Potential Changes
to the Accounting for Goodwill
The Financial Accounting Standards Board (FASB) has recently requested input from public companies on the topic of accounting for intangible assets and goodwill. Input is needed on the best accounting method for goodwill that is informational and useful to the investors while not being overly burdensome for the accountants.
What is goodwill?
Goodwill is an intangible asset that shows up on corporate balance sheets as a result of business combinations. Once the associated assets and liabilities of the acquired company have been assumed by and added to the books of the acquiring company, any additional amount paid is recorded as goodwill on the acquiring company’s balance sheet. Goodwill is recorded on the balance sheet as a long-term or non-current asset.
Annual goodwill testing
Public companies are required to perform impairment tests on the recorded goodwill on an annual basis to ensure that the fair value of goodwill is still accurate. Impairment testing will determine if the carrying value of the goodwill is greater than the fair value and if a loss should be recorded as a deduction from earnings on the income statement.
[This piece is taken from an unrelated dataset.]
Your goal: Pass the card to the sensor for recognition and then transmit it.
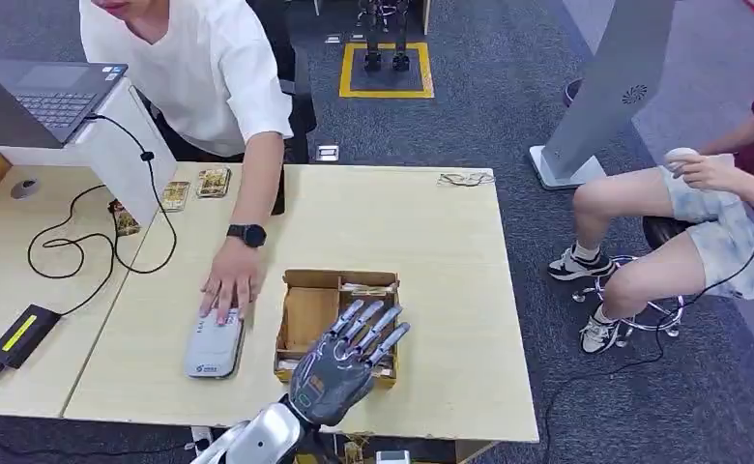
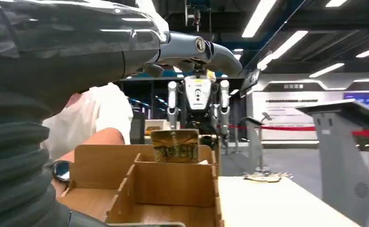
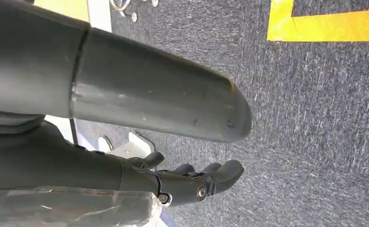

The value of goodwill can decrease due to a variety of factors including deterioration of economic conditions, change in government or regulatory policies, increased market competition, bankruptcy, senior management change or decrease in share price. Impairment testing consists of assessing the goodwill’s qualitative factors, identifying the potential impairment and calculating the impairment loss. If a loss is calculated, the company is required to record it as a complete write-off on the income statement. The annual valuation process required as part of the impairment testing can be both costly and complex for a company. Outside valuation experts are often necessary for calculating fair value. Companies are also unable to escape the annual costs for testing once the business combination has occurred.
Potential changes
FASB is considering changing from annual impairment testing for goodwill to amortization of goodwill using the straight-line method with useful lives set by FASB or determined by management, most likely using a weighted average useful life of the assets acquired. Initial up-front costs could be significant but much of the work could be completed in-house instead of requiring external valuations routinely. Because certain impairment information may not provide enough benefit to justify the cost of calculating it, FASB is interested in the opinion of users as to what would be the most beneficial for those preparing the statements and for those depending on the statements for investment purposes. Another alternative to annual impairment testing would be mandatory testing if there has been a change in circumstances at the company that could trigger major changes in valuation. Overall, it appears there is not a clear-cut method that would be the most efficient and effective for all involved which further supports the need for FASB to confer with many professionals before changing the accounting method for goodwill.